**WHAT THE TASK REQUIRES**
Lines in the records below that contain the word "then" must each be copied.

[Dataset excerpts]
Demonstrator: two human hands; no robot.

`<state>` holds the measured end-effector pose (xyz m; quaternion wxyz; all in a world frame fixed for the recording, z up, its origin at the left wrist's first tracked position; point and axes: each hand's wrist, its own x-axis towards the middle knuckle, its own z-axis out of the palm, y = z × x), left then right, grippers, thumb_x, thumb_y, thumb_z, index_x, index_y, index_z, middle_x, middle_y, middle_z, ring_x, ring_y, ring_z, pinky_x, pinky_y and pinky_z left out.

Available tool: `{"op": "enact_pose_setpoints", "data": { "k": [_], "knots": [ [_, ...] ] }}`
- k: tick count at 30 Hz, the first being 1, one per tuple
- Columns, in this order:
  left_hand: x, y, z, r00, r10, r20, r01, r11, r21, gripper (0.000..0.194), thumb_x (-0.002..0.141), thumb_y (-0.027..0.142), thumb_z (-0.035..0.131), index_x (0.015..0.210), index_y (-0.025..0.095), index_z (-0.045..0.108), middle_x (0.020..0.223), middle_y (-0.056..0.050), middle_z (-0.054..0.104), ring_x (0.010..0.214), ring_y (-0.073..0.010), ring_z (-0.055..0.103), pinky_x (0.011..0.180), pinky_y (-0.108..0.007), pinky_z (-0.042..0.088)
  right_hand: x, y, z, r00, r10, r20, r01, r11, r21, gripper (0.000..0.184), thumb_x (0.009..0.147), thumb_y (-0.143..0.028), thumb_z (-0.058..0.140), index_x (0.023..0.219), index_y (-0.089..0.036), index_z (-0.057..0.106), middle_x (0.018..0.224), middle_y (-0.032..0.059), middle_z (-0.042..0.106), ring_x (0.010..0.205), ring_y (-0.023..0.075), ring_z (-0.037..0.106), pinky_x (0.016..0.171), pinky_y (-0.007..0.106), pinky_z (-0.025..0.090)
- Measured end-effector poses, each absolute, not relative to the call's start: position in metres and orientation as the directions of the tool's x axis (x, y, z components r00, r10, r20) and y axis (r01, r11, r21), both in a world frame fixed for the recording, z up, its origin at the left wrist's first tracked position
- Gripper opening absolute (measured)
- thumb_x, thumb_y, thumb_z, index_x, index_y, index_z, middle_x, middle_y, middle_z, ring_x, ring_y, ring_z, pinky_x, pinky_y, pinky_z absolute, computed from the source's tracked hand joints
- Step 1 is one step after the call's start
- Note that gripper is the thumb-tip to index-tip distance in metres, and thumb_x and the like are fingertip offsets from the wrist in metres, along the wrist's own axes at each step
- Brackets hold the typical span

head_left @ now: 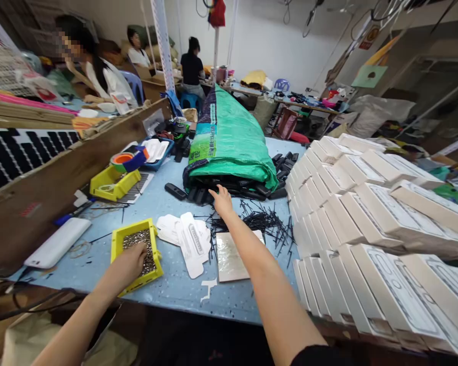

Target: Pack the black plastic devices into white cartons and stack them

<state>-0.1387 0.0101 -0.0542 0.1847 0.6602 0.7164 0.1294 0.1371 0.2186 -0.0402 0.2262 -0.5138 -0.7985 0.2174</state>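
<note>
My left hand reaches into a small yellow tray of tiny metal parts near the table's front edge; its fingers are curled down into the parts. My right hand stretches far across the blue table to the mouth of a green woven sack, fingers on the black remote controls spilling out of it. What the right fingers grip is hidden. A pile of thin black ties lies just right of my right forearm.
Flat white box blanks and a shiny card lie between my arms. Stacks of white boxes fill the right side. A second yellow tray, tape roll, and a white device sit left. People sit at far benches.
</note>
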Motion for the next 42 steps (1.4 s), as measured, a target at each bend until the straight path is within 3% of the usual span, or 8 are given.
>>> {"op": "enact_pose_setpoints", "data": {
  "k": [4, 9, 12, 15, 19, 24, 35, 42],
  "knots": [
    [-0.138, 0.005, -0.052, -0.16, 0.987, -0.004, 0.775, 0.128, 0.619, 0.02, 0.078, 0.037, 0.051, 0.087, 0.025, 0.064, 0.099, -0.008, 0.07, 0.096, -0.0286, 0.063, 0.089, -0.037, 0.046, 0.132, 0.24, -0.042, -0.475, 0.865, 0.163, 0.612, 0.458, -0.644, 0.035, 0.079, 0.002, 0.047, 0.103, -0.015, 0.066, 0.134, 0.0108, 0.052, 0.132, 0.0219, 0.039, 0.113, 0.043, 0.026],
    [-0.131, -0.001, -0.038, -0.425, 0.905, 0.002, 0.537, 0.25, 0.806, 0.025, 0.071, 0.044, 0.064, 0.086, 0.025, 0.071, 0.096, -0.006, 0.072, 0.091, -0.026, 0.064, 0.089, -0.036, 0.049, 0.166, 0.195, -0.054, -0.338, 0.913, 0.229, 0.46, 0.373, -0.806, 0.035, 0.091, -0.021, 0.04, 0.124, -0.016, 0.047, 0.13, 0.0129, 0.054, 0.119, 0.0171, 0.052, 0.101, 0.037, 0.043],
    [-0.1, -0.003, -0.032, -0.494, 0.854, -0.162, 0.137, 0.261, 0.956, 0.036, 0.06, 0.048, 0.076, 0.083, 0.021, 0.07, 0.08, -0.005, 0.071, 0.075, -0.0204, 0.065, 0.074, -0.031, 0.053, 0.195, 0.147, -0.064, -0.122, 0.992, 0.031, -0.064, 0.023, -0.998, 0.035, 0.091, -0.039, 0.037, 0.117, -0.017, 0.045, 0.115, 0.0124, 0.06, 0.102, 0.0189, 0.062, 0.084, 0.037, 0.052],
    [-0.045, 0.0, -0.033, -0.329, 0.897, -0.294, -0.191, 0.241, 0.951, 0.041, 0.054, 0.045, 0.083, 0.08, 0.016, 0.07, 0.076, -0.004, 0.07, 0.068, -0.0151, 0.062, 0.068, -0.026, 0.053, 0.208, 0.103, -0.061, -0.126, 0.912, -0.39, -0.518, -0.395, -0.758, 0.031, 0.077, -0.044, 0.059, 0.093, -0.018, 0.051, 0.082, 0.0037, 0.061, 0.067, 0.0142, 0.061, 0.06, 0.028, 0.052],
    [0.019, 0.004, -0.041, -0.124, 0.916, -0.382, -0.387, 0.31, 0.869, 0.037, 0.056, 0.041, 0.083, 0.08, 0.015, 0.072, 0.071, -0.003, 0.069, 0.065, -0.0109, 0.06, 0.068, -0.023, 0.051, 0.194, 0.069, -0.03, 0.015, 0.925, -0.379, -0.668, -0.272, -0.692, 0.035, 0.066, -0.031, 0.074, 0.092, -0.021, 0.053, 0.076, -0.0044, 0.055, 0.057, 0.0062, 0.051, 0.054, 0.021, 0.047],
    [0.041, 0.002, -0.04, -0.12, 0.937, -0.327, -0.389, 0.258, 0.884, 0.031, 0.057, 0.031, 0.083, 0.078, 0.015, 0.068, 0.073, 0.0, 0.067, 0.067, -0.0091, 0.059, 0.066, -0.021, 0.049, 0.173, 0.056, 0.001, 0.1, 0.986, -0.135, -0.769, -0.01, -0.639, 0.025, 0.072, -0.036, 0.063, 0.091, -0.024, 0.052, 0.069, -0.0059, 0.046, 0.059, 0.0067, 0.048, 0.063, 0.025, 0.048],
    [0.053, -0.006, -0.043, -0.199, 0.961, -0.192, -0.297, 0.127, 0.946, 0.031, 0.063, 0.025, 0.078, 0.071, 0.017, 0.049, 0.067, 0.003, 0.063, 0.066, -0.0089, 0.061, 0.066, -0.02, 0.049, 0.164, 0.053, -0.014, 0.23, 0.907, -0.354, -0.831, -0.006, -0.556, 0.028, 0.072, -0.04, 0.057, 0.076, -0.02, 0.038, 0.06, -0.0082, 0.038, 0.051, 0.0052, 0.043, 0.058, 0.021, 0.045],
    [0.061, -0.024, -0.064, -0.228, 0.973, 0.025, 0.041, -0.016, 0.999, 0.02, 0.075, 0.028, 0.069, 0.072, 0.018, 0.052, 0.073, -0.002, 0.068, 0.074, -0.0153, 0.067, 0.072, -0.028, 0.055, 0.168, 0.042, -0.029, 0.243, 0.841, -0.483, -0.858, -0.045, -0.511, 0.027, 0.069, -0.036, 0.058, 0.074, -0.02, 0.036, 0.057, -0.0093, 0.037, 0.047, 0.0046, 0.041, 0.055, 0.021, 0.044]
  ]
}}
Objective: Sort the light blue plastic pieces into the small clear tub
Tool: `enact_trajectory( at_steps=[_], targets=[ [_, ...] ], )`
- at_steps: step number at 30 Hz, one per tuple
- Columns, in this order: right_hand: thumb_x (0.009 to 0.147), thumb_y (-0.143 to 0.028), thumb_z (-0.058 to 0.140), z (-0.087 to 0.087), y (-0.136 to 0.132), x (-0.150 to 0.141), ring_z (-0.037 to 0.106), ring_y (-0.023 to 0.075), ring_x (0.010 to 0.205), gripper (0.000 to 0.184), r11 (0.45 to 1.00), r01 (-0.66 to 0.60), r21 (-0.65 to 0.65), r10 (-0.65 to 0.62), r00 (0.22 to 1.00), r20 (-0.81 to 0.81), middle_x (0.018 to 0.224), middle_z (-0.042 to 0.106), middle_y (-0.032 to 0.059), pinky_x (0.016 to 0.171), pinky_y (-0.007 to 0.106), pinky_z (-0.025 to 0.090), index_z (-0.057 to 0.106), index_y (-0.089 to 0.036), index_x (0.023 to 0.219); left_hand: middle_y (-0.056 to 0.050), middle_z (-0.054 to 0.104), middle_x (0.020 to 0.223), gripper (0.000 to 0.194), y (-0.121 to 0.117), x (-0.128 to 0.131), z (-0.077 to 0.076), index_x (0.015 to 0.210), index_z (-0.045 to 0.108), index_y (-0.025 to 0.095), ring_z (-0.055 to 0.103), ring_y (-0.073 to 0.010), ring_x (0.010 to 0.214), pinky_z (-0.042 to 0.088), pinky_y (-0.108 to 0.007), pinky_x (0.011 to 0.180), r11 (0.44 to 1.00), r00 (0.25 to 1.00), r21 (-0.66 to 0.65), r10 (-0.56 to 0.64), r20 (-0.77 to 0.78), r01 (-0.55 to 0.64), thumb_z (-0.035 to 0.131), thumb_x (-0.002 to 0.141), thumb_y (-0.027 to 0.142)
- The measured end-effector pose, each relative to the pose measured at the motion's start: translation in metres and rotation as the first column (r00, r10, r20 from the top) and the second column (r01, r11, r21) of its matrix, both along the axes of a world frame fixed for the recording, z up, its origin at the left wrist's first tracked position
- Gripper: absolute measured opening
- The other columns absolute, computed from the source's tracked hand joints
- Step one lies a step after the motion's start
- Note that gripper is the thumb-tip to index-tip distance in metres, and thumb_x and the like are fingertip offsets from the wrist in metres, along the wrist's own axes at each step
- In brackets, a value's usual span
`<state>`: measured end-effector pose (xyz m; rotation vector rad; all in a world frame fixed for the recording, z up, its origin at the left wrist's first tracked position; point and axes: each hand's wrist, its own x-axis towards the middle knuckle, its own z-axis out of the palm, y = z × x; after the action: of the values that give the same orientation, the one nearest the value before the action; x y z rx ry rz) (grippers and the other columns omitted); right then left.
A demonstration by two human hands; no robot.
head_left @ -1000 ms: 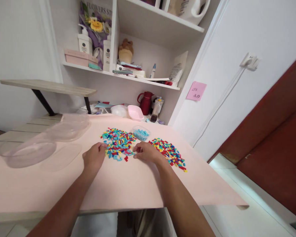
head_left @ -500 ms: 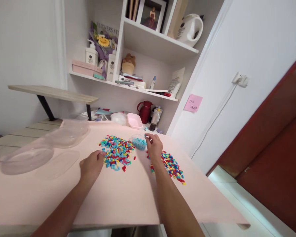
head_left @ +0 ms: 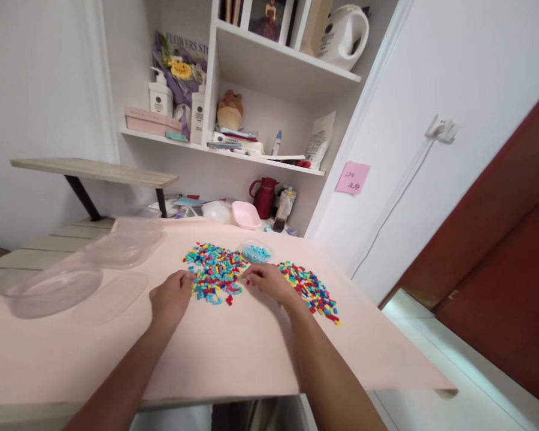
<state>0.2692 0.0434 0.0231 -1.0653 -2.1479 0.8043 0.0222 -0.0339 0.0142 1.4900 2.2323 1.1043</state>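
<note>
A pile of small multicoloured plastic building bricks (head_left: 215,266) lies on the pink table cover. At its left edge rests my left hand (head_left: 171,294), fingers curled in; whatever they may hold is hidden. My right hand (head_left: 267,280) reaches to the pile's right edge, its fingers bent with the tips apart, close to a stray red brick. Just behind it stands a clear plastic container (head_left: 257,251) with light blue bricks inside. A second pile of mixed bricks (head_left: 308,286) spreads to the right, partly behind my right hand and wrist.
Clear plastic containers (head_left: 51,287) and a flat clear lid (head_left: 112,297) sit on the left. At the back are a pink tray (head_left: 246,215), a dark red jug (head_left: 264,197) and a bottle (head_left: 282,212). A raised wooden shelf (head_left: 94,170) stands back left.
My right hand has moved left and toward me, from beside the clear container to the left pile's edge. My left hand stays beside the pile. The view has shifted slightly.
</note>
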Motion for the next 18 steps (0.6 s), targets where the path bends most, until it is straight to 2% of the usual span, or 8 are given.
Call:
enact_trajectory(
  at_steps=[5, 8, 10, 14, 16, 18],
  targets=[
    [0.075, -0.026, 0.065, -0.005, -0.009, -0.014, 0.046, 0.0096, 0.059, 0.019, 0.985, -0.171, 0.034, 0.165, 0.976, 0.139, 0.066, 0.055, -0.0034, 0.056, 0.019, 0.036, 0.070, -0.021, 0.093, 0.001, 0.074, 0.098, 0.029, -0.001, 0.002, 0.002, 0.084, 0.068, 0.027, 0.065, -0.0211, 0.100, 0.039, -0.035, 0.093, 1.000, 1.000, 0.002, 0.000, 0.020, 0.000, 0.039, 0.083, 0.028],
    [0.071, -0.025, 0.070, -0.003, -0.011, -0.018, 0.047, 0.0109, 0.065, 0.024, 0.967, -0.211, 0.140, 0.169, 0.950, 0.262, 0.071, 0.053, -0.0031, 0.062, 0.021, 0.038, 0.070, -0.024, 0.094, 0.001, 0.075, 0.097, 0.030, -0.002, 0.002, 0.002, 0.085, 0.068, 0.027, 0.065, -0.0206, 0.100, 0.038, -0.034, 0.094, 1.000, 1.000, 0.006, 0.000, 0.025, 0.000, 0.039, 0.083, 0.028],
    [0.073, -0.017, 0.064, -0.003, -0.010, -0.016, 0.050, 0.0117, 0.070, 0.022, 0.966, -0.158, 0.203, 0.096, 0.953, 0.286, 0.078, 0.054, -0.0010, 0.068, 0.023, 0.040, 0.071, -0.025, 0.092, 0.001, 0.075, 0.097, 0.030, -0.002, 0.003, 0.002, 0.085, 0.069, 0.027, 0.065, -0.0204, 0.100, 0.038, -0.034, 0.094, 1.000, 1.000, 0.006, 0.002, 0.024, -0.002, 0.039, 0.083, 0.028],
    [0.075, -0.006, 0.052, -0.003, -0.005, -0.007, 0.054, 0.0124, 0.078, 0.038, 0.971, -0.003, 0.238, -0.039, 0.984, 0.173, 0.097, 0.056, 0.0031, 0.075, 0.024, 0.043, 0.070, -0.027, 0.102, 0.001, 0.075, 0.097, 0.031, -0.002, 0.003, 0.003, 0.087, 0.069, 0.028, 0.065, -0.0203, 0.099, 0.037, -0.034, 0.095, 1.000, 1.000, -0.002, 0.004, 0.023, -0.004, 0.038, 0.083, 0.027],
    [0.076, -0.008, 0.052, 0.000, -0.004, -0.002, 0.055, 0.0130, 0.077, 0.040, 0.967, 0.061, 0.249, -0.095, 0.987, 0.127, 0.095, 0.059, 0.0031, 0.075, 0.025, 0.043, 0.067, -0.026, 0.108, 0.001, 0.075, 0.097, 0.031, -0.002, 0.003, 0.003, 0.088, 0.069, 0.027, 0.065, -0.0204, 0.099, 0.037, -0.034, 0.094, 1.000, 1.000, -0.002, -0.001, 0.023, 0.001, 0.039, 0.083, 0.027],
    [0.078, -0.013, 0.053, 0.003, -0.005, 0.001, 0.055, 0.0132, 0.074, 0.032, 0.965, 0.096, 0.243, -0.130, 0.984, 0.125, 0.088, 0.062, 0.0020, 0.072, 0.025, 0.043, 0.068, -0.024, 0.104, 0.001, 0.075, 0.098, 0.030, -0.002, 0.002, 0.002, 0.089, 0.069, 0.027, 0.065, -0.0207, 0.099, 0.037, -0.034, 0.094, 1.000, 1.000, 0.003, -0.006, 0.017, 0.006, 0.039, 0.083, 0.028]
  ],
)
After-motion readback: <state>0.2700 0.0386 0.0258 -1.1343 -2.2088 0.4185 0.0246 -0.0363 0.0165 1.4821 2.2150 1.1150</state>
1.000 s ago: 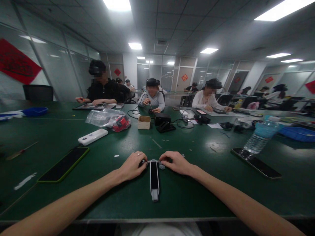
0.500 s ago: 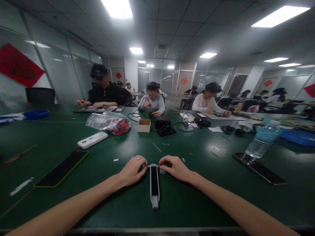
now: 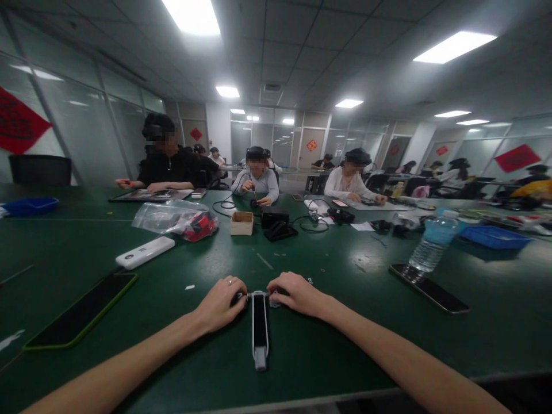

**TASK RESULT**
`<state>` holds the measured end-effector pose (xyz m; quaternion wxyz; all in a world frame fixed for the recording, z up, its origin at the left wrist's first tracked position; point and axes: each hand's wrist, its own x-axis towards the middle knuckle, its own z-axis out of the palm, y = z × x), left then right, grippers, thumb_x, thumb_y, thumb_z, index_x, index_y, index_z, middle_x, middle_y, middle_z, ring_x, ring_y, ring_z, pinky_x, pinky_y and pinky_z left out.
`<state>`: measured end-effector pose (xyz m; rotation vector rad; all in a world frame fixed for the recording, z up, its origin at the left wrist's first tracked position; point and axes: each hand's wrist, its own x-axis towards the middle knuckle, its own z-axis out of the palm, y = z × x; after the action: of the values that give the same orientation, the one nearest the value before the action; x y z rx ry rz) (grippers and the other columns omitted); right then left.

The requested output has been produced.